Le pratien ou l'établissement constatant ou suspectant un tel accident, affection ou infection doit le déclarer à l'autorité administrative et en informer le patient concerné dans un délai maximum de 15 jours. Cette information est délivrée au cours d'un entretien et le patient peut se faire assister par un médecin ou toute autre personne de son choix.

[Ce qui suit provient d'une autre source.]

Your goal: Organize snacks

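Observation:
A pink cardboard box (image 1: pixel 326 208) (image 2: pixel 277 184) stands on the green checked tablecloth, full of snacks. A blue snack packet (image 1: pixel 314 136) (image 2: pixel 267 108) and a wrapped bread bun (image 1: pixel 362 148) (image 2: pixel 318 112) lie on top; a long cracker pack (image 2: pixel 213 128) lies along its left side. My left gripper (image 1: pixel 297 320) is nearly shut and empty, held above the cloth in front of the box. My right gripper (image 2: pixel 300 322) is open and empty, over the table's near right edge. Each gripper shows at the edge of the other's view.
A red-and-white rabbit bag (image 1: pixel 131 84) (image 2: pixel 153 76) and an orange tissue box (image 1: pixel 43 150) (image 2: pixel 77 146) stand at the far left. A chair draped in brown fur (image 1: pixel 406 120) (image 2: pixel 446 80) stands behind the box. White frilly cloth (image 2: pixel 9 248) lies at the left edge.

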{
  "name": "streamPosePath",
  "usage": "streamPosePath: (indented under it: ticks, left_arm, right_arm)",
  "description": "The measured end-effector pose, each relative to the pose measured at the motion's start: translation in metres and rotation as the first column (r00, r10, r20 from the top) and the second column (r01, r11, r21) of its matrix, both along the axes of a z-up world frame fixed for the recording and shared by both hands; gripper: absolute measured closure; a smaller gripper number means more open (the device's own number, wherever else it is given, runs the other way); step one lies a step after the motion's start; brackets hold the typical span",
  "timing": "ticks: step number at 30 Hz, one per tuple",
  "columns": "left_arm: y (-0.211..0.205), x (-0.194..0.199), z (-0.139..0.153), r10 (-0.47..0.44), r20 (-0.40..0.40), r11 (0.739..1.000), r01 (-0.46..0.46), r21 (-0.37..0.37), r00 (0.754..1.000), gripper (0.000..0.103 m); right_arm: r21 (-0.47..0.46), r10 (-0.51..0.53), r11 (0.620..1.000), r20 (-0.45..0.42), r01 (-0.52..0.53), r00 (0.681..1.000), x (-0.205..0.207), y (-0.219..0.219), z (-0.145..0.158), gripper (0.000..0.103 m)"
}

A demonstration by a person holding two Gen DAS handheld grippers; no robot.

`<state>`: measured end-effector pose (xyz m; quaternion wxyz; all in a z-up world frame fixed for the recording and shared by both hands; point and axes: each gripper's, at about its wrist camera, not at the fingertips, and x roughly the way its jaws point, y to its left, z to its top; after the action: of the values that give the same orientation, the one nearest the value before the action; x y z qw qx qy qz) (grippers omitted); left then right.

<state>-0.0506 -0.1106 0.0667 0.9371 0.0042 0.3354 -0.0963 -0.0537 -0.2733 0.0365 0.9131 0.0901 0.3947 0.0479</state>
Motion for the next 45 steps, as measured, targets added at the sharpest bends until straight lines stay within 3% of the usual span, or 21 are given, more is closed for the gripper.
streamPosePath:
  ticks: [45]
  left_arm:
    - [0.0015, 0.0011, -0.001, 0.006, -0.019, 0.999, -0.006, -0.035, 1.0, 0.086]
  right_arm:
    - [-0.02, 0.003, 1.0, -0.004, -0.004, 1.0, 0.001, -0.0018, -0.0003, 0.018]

Si le Praticien n'informe pas le patient, il peut être poursuivi pénalement pour atteinte à l'intégrité physique, exposition d'autrui à un danger mais également omission de porter secours à personne en péril. Sa responsabilité civile et/ou administrative peut également être engagée si ce défaut d'information a empêché (ou retardé) le patient d'obtenir l'indemnisation de son dommage.

Comment obtenir une indemnisation par la solidarité nationale ?

# Saisine de la CRCI :

La Victime doit saisir la Commission régionale de conciliation et d'indemnisation des accidents médicaux et/ou une juridiction civile ou administrative de droit commun.

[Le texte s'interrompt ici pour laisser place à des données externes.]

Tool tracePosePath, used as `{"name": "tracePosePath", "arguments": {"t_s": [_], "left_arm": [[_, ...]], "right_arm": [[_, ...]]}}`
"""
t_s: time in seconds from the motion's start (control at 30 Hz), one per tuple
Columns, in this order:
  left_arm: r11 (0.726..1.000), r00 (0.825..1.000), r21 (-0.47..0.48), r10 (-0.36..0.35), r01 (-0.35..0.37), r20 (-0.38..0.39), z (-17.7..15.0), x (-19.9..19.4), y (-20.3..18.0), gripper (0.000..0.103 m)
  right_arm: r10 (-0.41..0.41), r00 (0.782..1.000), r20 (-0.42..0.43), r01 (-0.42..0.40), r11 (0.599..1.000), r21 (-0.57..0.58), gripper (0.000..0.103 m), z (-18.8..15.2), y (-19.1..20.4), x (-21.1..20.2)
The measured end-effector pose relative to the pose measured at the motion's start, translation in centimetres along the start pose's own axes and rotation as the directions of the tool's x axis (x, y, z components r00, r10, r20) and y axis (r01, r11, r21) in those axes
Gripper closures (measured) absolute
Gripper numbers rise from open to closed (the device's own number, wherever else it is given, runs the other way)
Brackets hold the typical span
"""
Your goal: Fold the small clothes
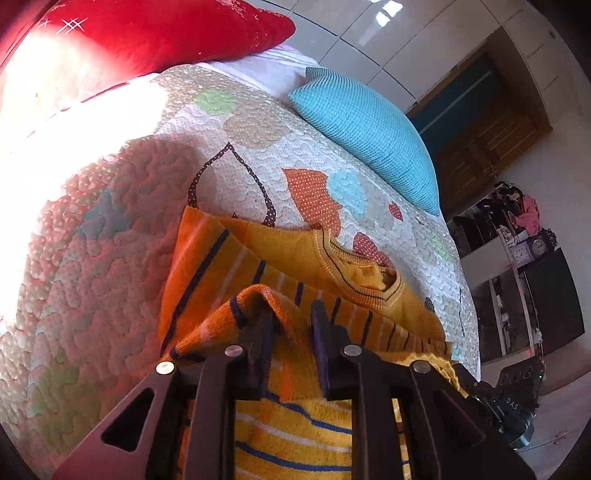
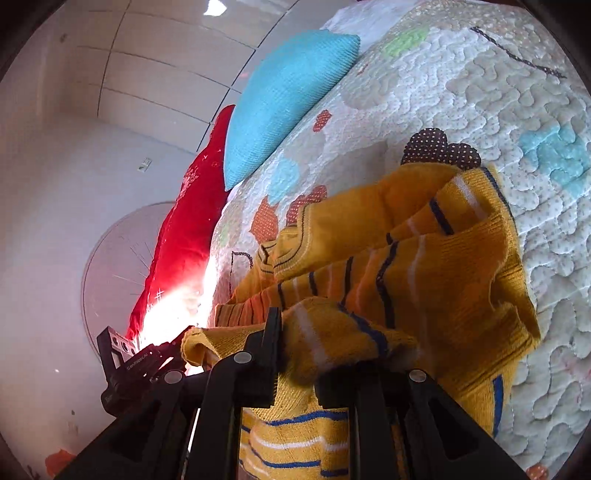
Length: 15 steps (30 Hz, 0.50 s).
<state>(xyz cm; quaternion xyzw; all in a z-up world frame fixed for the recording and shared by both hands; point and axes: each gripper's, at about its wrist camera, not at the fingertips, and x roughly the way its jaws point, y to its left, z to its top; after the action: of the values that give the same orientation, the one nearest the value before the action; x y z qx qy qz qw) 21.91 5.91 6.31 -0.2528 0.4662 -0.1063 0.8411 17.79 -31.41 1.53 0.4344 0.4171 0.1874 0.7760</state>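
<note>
The quilted bed (image 1: 110, 240) carries the work, with a red cushion (image 1: 155, 29) and a teal pillow (image 1: 365, 136) lying clear at its far side. On it the yellow striped sweater (image 1: 288, 251) lies collar away, its near hem lifted and doubled toward the collar, I judge for a crosswise fold. The left hand-held gripper (image 1: 291, 314) pinches one hem corner and the right hand-held gripper (image 2: 314, 332) the other, though draped knit hides the right's far fingertip and the sleeves.
</note>
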Motion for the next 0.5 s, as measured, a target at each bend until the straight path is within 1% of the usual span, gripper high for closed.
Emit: {"name": "tracePosePath", "arguments": {"t_s": [0.03,0.1,0.17,0.23,0.27,0.33,0.43,0.47,0.5], "left_arm": [[1.0,1.0,-0.013,-0.001,0.002,0.017,0.5,0.1,0.2,0.071],[0.999,0.999,-0.039,-0.024,0.026,0.043,1.5,0.0,0.8,0.054],[0.995,0.997,-0.075,-0.061,0.065,0.054,2.4,-0.1,1.6,0.048],[0.993,0.996,-0.097,-0.063,0.068,0.057,3.0,-0.4,2.3,0.047],[0.994,0.997,-0.096,-0.052,0.057,0.058,3.1,-0.5,2.6,0.046],[0.997,0.999,-0.069,-0.011,0.014,0.052,2.8,-1.0,2.9,0.044],[0.999,0.998,-0.001,0.048,-0.048,0.039,1.9,-1.6,3.2,0.044],[0.997,0.997,0.024,0.071,-0.072,0.036,1.5,-1.9,3.2,0.043],[0.995,0.996,0.048,0.088,-0.089,0.035,1.1,-2.1,3.4,0.041]], "right_arm": [[-0.001,1.0,-0.003,0.001,1.0,0.022,0.085,0.6,-0.5,0.6],[-0.005,1.0,-0.016,0.006,0.998,0.058,0.082,1.5,-1.2,1.8],[0.003,0.999,-0.032,0.0,0.995,0.099,0.076,2.3,-1.8,2.9],[0.04,0.999,-0.028,-0.035,0.987,0.155,0.066,2.8,-2.5,3.4],[0.063,0.998,-0.018,-0.059,0.981,0.183,0.064,3.0,-2.8,3.4],[0.104,0.995,-0.002,-0.101,0.969,0.227,0.057,3.4,-3.2,3.1],[0.131,0.991,0.015,-0.13,0.951,0.28,0.057,3.7,-3.8,2.6],[0.144,0.989,0.024,-0.144,0.94,0.309,0.056,3.7,-4.2,2.5],[0.158,0.987,0.036,-0.16,0.925,0.344,0.056,3.7,-4.7,2.2]]}}
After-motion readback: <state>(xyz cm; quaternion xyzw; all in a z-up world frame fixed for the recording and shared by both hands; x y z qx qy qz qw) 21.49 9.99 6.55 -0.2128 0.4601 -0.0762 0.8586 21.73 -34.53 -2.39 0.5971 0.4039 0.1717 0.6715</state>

Cette saisine suspend les délais de prescription.

En cas de saisine de la Commission, celle ci doit rendre un avis dans les six mois, après avoir fait diligenter une expertise médicale, en présence de l'ensemble des parties assistées de la personne de leur choix. Une fois le rapport d'expertise déposé par l'expertise, la CRCI va emettre un avis sur les causes, la nature et l'étendue des dommages, ainsi que le régime applicable (faute ou non, seuil de gravité > à 25 % ou non).

# Indemnisation par l'ONIAM

Cet office est un établissement public à caractère administratif de l'Etat.

Son rôle est d'indemniser au lieu et place de l'assureur lorsque le praticien n'a pas d'assurance, lorsque son plafond de garantie est dépassé ou lorsqu'il refuse explicitement de faire une offre d'indemnisation à la victime alors même qu'il est responsable de son dommage. Il pourra dans ce dernier cas se retourner contre l'assureur du praticien (= recours subrogatoire).

Il a également pour rôle d'indemniser la victime en l'absence de faute du praticien au titre de la solidarité nationale. Tel est le cas lorsque le patient est victime d'un aléa thérapeutique.

Application de la loi dans le temps :

cette prise en charge s'applique aux accidents médicaux, affections iatrogènes ou infections nosocomiales à compter du 5 septembre 2001, même si ceux ci font déjà l'objet d'une instance en cours.